Figure 1: Long-term downtrend in B.C. union density
There are widespread differences in unionization rates across industries and segments of the workforce. Perhaps most notable and also very striking is the vast gulf between the public and private sectors. In both instances rates are lower than they were a couple of decades back. But in the broad public sector, union coverage rates have been climbing for many years and have regained lost ground. Pubic sector union density took a somewhat uneven path from the late 1990s to reach a low point of 75.2% in 2012. After that, however, it headed higher and it now (2019) sits at the highest level since 2005.
In comparison, private sector union coverage in B.C. stood at just 15.5% in 2019. There is a full 60 percentage point difference in union density between the public and private sectors. Trends over time are also very different. In the private sector, the unionization rate has fallen consistently over the past 25 years (although, as with the overall rate, the downward trend appears to have abated).
Figure 2: Overall decline is driven by fall in private sector rate
Changes in the absolute numbers of employees covered by union contract further underscore the differences in union coverage across sectors.

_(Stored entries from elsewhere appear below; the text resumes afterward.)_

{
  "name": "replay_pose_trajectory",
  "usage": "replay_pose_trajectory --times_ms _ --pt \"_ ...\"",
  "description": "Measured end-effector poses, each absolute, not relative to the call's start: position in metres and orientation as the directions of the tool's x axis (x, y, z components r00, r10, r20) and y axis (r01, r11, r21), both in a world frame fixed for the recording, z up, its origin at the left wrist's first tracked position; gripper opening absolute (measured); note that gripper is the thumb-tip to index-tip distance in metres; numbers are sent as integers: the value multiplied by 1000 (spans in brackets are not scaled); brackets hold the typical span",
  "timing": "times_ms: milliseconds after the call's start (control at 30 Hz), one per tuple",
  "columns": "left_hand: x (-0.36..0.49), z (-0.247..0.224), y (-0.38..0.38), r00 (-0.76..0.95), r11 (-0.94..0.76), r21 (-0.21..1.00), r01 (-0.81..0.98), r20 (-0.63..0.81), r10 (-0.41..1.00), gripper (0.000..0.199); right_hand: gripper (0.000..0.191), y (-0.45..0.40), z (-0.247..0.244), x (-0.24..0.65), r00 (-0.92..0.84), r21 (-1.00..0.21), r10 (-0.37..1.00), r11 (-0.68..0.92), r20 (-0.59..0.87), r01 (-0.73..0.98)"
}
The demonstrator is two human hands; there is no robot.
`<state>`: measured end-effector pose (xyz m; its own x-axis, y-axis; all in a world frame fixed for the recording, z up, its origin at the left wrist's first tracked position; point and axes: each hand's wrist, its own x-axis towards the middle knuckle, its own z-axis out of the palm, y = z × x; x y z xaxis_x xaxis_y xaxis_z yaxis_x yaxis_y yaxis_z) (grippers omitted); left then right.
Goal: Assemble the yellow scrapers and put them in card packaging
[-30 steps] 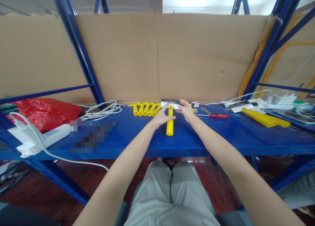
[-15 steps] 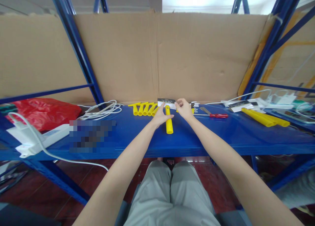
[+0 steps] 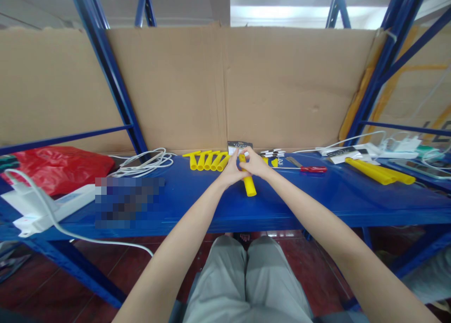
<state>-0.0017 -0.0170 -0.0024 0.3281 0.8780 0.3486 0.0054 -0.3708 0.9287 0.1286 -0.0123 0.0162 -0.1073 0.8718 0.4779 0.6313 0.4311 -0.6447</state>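
Note:
A yellow plastic tube (image 3: 250,187), its open end toward me, lies in front of me over the blue shelf. My left hand (image 3: 233,171) is closed around its left side, the thumb across it. From the right, my right hand (image 3: 255,163) pinches the tube's upper part, fingertips close to those of the left. Just behind the fingers is a black-and-white printed card (image 3: 235,145), partly hidden by them. Left of my hands, several yellow tubes (image 3: 208,161) with narrow ends stand in a row. A screwdriver with a red handle (image 3: 313,169) lies to the right.
Small white-and-black pieces (image 3: 273,152) lie behind the screwdriver. More yellow tubes (image 3: 378,171) and printed cards (image 3: 347,154) are at right. On the left are coiled white cable (image 3: 151,162), a red plastic bag (image 3: 66,168) and a white power strip (image 3: 70,203). Cardboard (image 3: 169,88) walls the back.
My right hand has moved left onto the tube and now meets my left hand. The tube's near end has swung to the right. The whole view has shifted slightly.

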Motion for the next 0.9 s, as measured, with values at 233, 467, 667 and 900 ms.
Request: replay_pose_trajectory --times_ms 233,467,667,900 --pt "1 2 -21 339 -368 927 69 325 883 120 27 -12 41 134 -233 -532 824 522 517 667" --pt "0 0 -22 358 -415 903 111 353 864 119 27 -7 65 160 -255 -708 895 447 368 547" --pt "-6 -11 -15 401 -640 695 329 510 761 91 16 -13 114 247 19 -577 927 218 376 787" --pt "-5 -13 -12 404 -639 600 481 496 769 72 13 -38 129 404 394 -302 839 -291 376 908"
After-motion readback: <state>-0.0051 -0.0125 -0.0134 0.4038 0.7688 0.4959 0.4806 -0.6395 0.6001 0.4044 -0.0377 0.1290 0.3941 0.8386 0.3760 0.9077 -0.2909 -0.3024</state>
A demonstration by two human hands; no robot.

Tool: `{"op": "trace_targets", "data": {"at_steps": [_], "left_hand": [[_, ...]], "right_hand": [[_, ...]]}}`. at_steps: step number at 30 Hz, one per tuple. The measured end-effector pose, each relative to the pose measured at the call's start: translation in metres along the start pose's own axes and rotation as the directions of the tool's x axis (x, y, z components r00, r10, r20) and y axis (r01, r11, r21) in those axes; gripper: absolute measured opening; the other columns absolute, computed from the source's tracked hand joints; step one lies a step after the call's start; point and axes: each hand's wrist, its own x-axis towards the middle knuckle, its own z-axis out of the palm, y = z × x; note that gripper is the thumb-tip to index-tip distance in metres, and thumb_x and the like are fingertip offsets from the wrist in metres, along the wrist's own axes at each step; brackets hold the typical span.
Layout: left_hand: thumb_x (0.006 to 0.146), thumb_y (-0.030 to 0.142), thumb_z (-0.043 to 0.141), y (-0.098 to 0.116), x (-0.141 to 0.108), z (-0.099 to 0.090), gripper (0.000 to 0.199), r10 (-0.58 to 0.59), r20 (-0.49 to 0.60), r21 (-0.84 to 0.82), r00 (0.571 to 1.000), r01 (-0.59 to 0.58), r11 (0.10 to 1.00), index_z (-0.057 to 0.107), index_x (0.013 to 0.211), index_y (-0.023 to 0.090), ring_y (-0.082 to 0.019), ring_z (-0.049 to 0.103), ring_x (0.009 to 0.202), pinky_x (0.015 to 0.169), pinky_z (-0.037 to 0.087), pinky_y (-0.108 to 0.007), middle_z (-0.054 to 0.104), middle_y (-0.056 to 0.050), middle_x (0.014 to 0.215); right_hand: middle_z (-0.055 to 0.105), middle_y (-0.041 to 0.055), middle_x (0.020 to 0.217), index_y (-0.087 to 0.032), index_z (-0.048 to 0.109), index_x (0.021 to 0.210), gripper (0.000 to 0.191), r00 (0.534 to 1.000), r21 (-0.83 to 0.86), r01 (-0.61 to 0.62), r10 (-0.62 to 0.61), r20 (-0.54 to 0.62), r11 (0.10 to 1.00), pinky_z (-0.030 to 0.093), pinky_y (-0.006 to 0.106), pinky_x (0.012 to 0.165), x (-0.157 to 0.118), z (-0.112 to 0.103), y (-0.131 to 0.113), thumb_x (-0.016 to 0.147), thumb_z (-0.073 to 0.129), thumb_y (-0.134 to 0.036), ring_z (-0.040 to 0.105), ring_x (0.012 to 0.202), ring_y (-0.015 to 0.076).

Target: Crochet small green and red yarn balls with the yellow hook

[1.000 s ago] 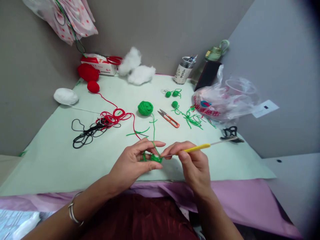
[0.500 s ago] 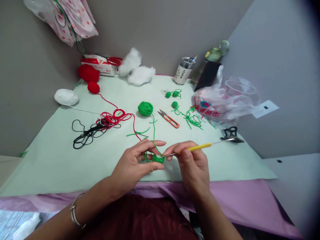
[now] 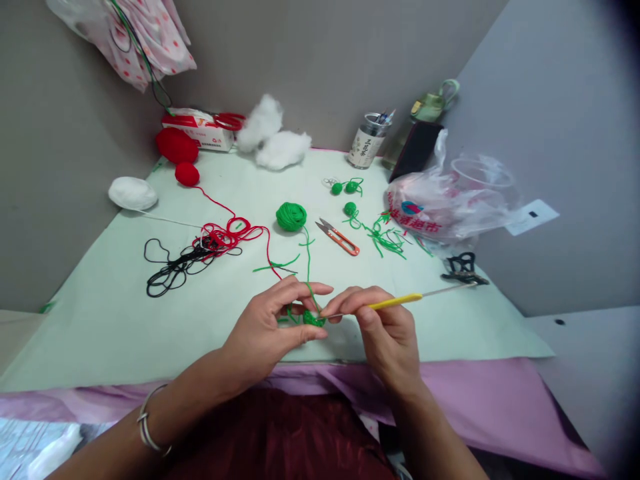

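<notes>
Between the thumb and fingers of my left hand (image 3: 270,322) is a small green crocheted piece (image 3: 313,319) with some white showing at its top. My right hand (image 3: 387,330) is closed around a crochet hook (image 3: 397,301) with a yellow handle, and the hook's metal tip touches the green piece. A green strand runs from the piece, past my left fingers, up to a green yarn ball (image 3: 291,217). Orange-handled thread snips (image 3: 338,237) lie right of the ball.
Tangled red yarn (image 3: 225,233) and black cord (image 3: 175,270) lie at left. Small green balls (image 3: 350,209) and green scraps (image 3: 386,239) are beyond my right hand. White stuffing (image 3: 283,150), a pen jar (image 3: 367,141) and a plastic bag (image 3: 435,207) stand farther back.
The hook and its tip have shifted slightly left, and its handle is tilted a little differently. The green piece has tipped slightly in my left fingers.
</notes>
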Motion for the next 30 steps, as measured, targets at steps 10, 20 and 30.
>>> {"op": "trace_targets", "data": {"at_steps": [10,20,30], "left_hand": [[0.071,0.013,0.087,0.0013,0.0001,-0.0012,0.043,0.024,-0.024,0.060,0.999,-0.023,0.998,0.081,0.112,0.026,-0.014,0.060,0.083,0.078,0.050,-0.026,0.066,0.002,0.082],[0.072,0.017,0.088,-0.0002,-0.0009,-0.0017,0.040,-0.016,-0.004,0.033,1.000,0.017,0.999,0.081,0.111,0.027,-0.015,0.061,0.082,0.074,0.052,-0.027,0.066,0.001,0.085],[0.075,0.013,0.087,0.0030,-0.0013,-0.0030,0.039,0.095,0.010,0.184,0.995,-0.096,0.978,0.080,0.111,0.024,-0.015,0.062,0.081,0.077,0.050,-0.028,0.066,0.002,0.083]], "right_hand": [[0.078,0.0016,0.096,-0.026,0.074,0.102,0.019,0.999,-0.011,-0.018,0.017,-0.041,1.000,0.057,0.031,0.081,-0.0009,0.0022,0.0009,0.106,0.056,-0.028,0.072,0.086,0.0158],[0.078,0.0028,0.093,-0.023,0.073,0.099,0.020,0.995,0.125,-0.096,0.100,-0.025,0.988,0.057,0.032,0.078,0.0017,-0.0016,0.0057,0.105,0.057,-0.033,0.071,0.082,0.0168],[0.077,0.0015,0.094,-0.025,0.074,0.101,0.019,0.998,0.025,-0.055,0.056,-0.015,0.998,0.058,0.029,0.080,0.0013,0.0023,0.0006,0.106,0.056,-0.030,0.072,0.086,0.0152]]}}
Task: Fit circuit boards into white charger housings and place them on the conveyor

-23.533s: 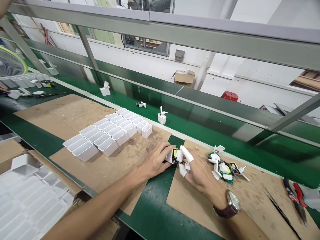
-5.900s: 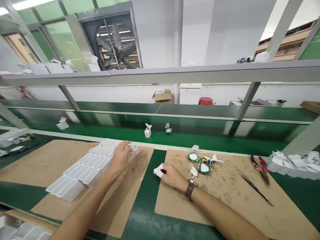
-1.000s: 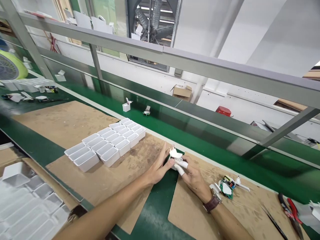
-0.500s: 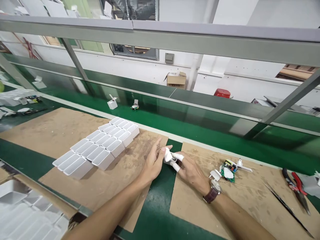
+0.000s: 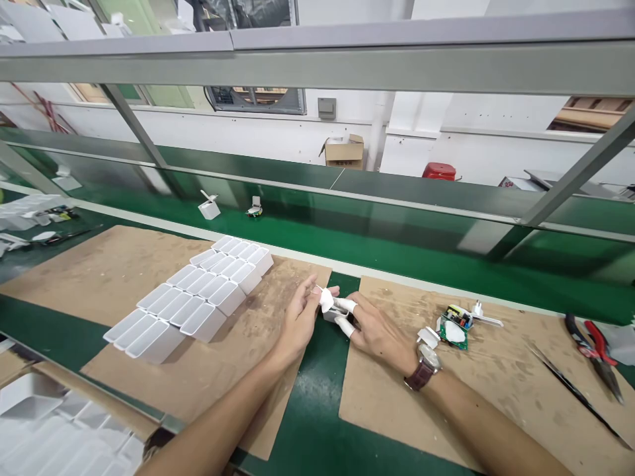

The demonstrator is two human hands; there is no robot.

In the B.C. private sector, the number of employees covered by a contract has trended gradually lower since 1997/1998. In contrast, the estimated number of public sector employees covered by a collective agreement has climbed steadily since 1997. There are now 354,000 union employees in the broadly defined B.C. public sector. That’s 100,000 more than in the private sector! Of interest, the last time the two broad sectors had roughly the same number of union-covered employees was in 1998, when each had around 267,000.
Figure 3: Number of 'unionized' employees down slightly in the private sector
Union coverage rates vary significantly across industries in the province, ranging from a low of 3.3% in the Professional, Scientific and Technical Services sector to a high of 67% in both Education and Public Administration. Healthcare and the Transportation and Warehousing industry also stand out as having well above average union coverage rates.
Figure 4: Wide range of union density across industries
The final two figures below show how union coverage rates differ across the provinces.
With respect to overall coverage, B.C.’s 29% rate is a lower-middle ranking and puts it amid a group of provinces with similar coverage rates. The other figure breaks out coverage into the public and private sectors. Disaggregating “all employees” into the two sectors changes B.C.’s rank slightly. When broken out this way, B.C. has more of an upper-middle ranking (7th in each of the sectors). But it really is not too different from the overall ranking because the sector rankings also feature a group of four or five provinces with tightly clustered rates.
Figure 5: Union coverage varies across the provinces
Figure 6: Union density varies across provinces
Looking ahead, the overall rate of union coverage in the province will continue to edge lower as the decade unfolds. The reason is the same as what has driven the decline in unionization for the past 25 years – the steady shift in the industrial structure of the provincial economy. Job growth has long been tilted towards industries that have lower rates of union density. And recent evidence indicates this pattern continues. Over the past three years, nearly three-quarters of all new employees have been in industries with rates of union coverage below 23%. The growth dynamics point to falling rates of unionization. And when one considers the fact that fully half of all new employees are in the five industries with the lowest rates of union coverage (14% and below) the long-term trend may pause from time-to-time, but is unlikely to reverse.